Essex Trust Co. v. Enwright

Citation214 Mass. 507,102 N.E. 441
PartiesESSEX TRUST CO. v. ENWRIGHT et al.
Decision Date23 May 1913
CourtUnited States State Supreme Judicial Court of Massachusetts
COUNSEL

Johnson Clapp & Underwood, of Boston, for plaintiff.

Chas S. Hill, of Boston, for defendants.

OPINION

LORING J.

The question on which the decision in this case depends is this In case a reporter on a newspaper in the course or by reason of his employment learns that the premises on which the business of publishing the paper is conducted are of peculiar value to his employer or one carrying on his business, has he the right without his employer's knowledge to take a lease of the premises and hold them as his own to the injury of his employer's property?

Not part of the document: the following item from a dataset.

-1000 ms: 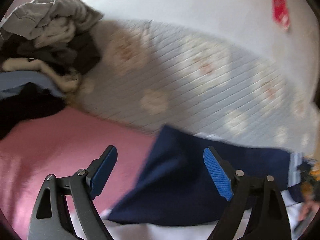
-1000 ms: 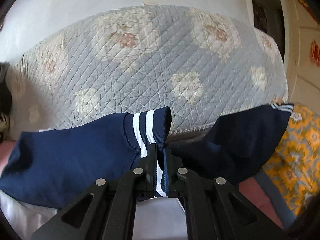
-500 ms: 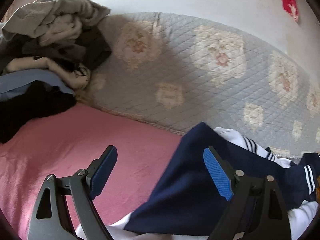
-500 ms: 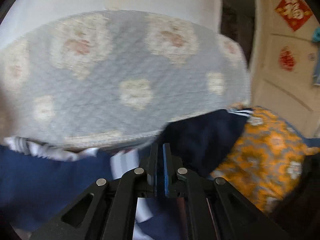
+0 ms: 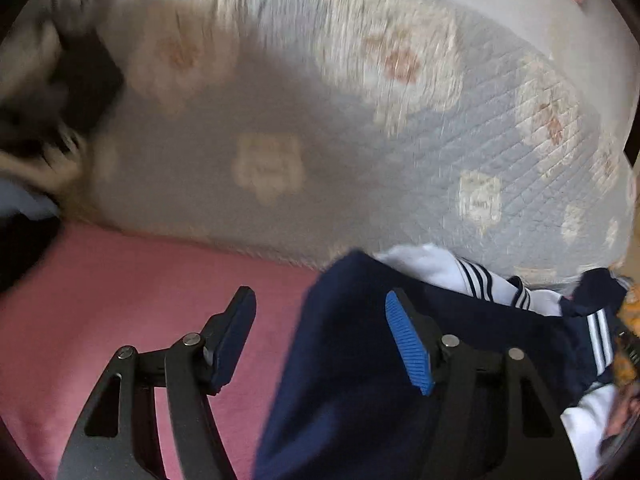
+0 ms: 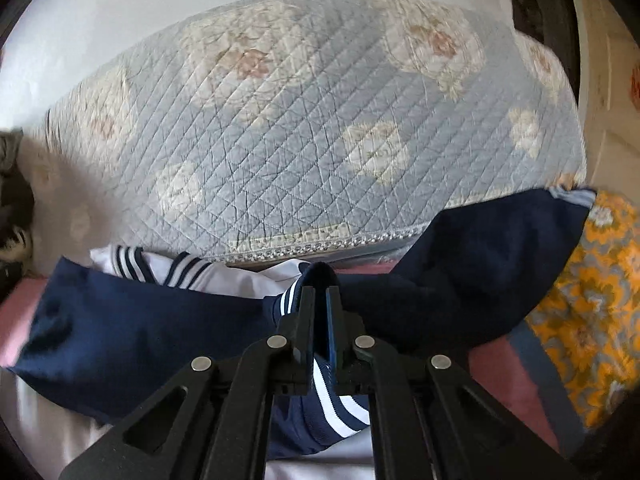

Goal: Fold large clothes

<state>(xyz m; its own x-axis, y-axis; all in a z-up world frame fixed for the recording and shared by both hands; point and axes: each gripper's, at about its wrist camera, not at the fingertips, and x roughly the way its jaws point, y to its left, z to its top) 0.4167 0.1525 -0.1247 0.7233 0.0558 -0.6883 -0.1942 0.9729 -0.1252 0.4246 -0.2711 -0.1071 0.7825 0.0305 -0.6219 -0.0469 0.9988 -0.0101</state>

The case comes before us on a report without the evidence. The statement in the report of the facts of the case is in one or more material points somewhat meager.

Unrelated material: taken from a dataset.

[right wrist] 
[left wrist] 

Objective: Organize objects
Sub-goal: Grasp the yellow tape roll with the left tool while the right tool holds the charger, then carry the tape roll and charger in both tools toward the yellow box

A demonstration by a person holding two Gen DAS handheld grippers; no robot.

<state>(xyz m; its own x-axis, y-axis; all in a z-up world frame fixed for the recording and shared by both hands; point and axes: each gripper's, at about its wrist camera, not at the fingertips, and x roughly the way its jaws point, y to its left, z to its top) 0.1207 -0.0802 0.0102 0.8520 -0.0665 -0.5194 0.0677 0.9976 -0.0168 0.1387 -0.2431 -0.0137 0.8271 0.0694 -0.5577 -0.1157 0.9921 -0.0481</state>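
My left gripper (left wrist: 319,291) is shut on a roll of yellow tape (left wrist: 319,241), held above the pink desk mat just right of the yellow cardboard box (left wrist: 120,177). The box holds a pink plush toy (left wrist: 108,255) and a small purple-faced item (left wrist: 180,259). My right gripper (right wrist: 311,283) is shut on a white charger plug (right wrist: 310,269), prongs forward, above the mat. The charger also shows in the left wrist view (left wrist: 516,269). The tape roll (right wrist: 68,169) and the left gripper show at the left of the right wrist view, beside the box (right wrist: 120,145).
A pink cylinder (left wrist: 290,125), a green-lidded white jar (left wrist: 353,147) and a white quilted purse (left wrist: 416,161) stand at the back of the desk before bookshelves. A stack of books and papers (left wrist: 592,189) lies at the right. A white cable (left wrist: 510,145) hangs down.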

The material facts were in substance as follows: The defendant was a reporter on a daily newspaper published in Lynn, which was mortgaged to the plaintiff trust company to secure an issue of bonds the amount of which is not stated. The business of making up and printing the newspaper was carried on in two stories and in the basement of a building in Lynn, of which the Lynn Publishing Company (the mortgagor) was a tenant at will. The printing press of the Publishing Company was 'situated in the basement upon a foundation of concrete, imbedded in the earth underneath the building, and could not be removed from said basement and set up in some other place in less than two weeks' time, and at a very considerable expense. While the press was being taken down and being set up in another place the paper could not be published unless it made arrangements for its printing from some other press, and it appeared in evidence that no press was in Lynn that could be used for that purpose in connection with the electrotyping plant of the company except after expensive alterations in the electrotyping plant.' 'Outside of its machinery, type, fixtures and furniture, it depended for the value of its property on the good will of the business, and upon the ability to get out its paper daily.'

On July 1, 1911, the Publishing Company defaulted on the mortgage interest. By the terms of the mortgage the mortgage turstee could not take possession until 90 days after the default. On Tuesday, October 3, 1911, the plaintiff trust company took possession and proceeded to take the necessary steps to foreclose its mortgage by a sale in accordance with its terms. The trust company continued the publication of the paper.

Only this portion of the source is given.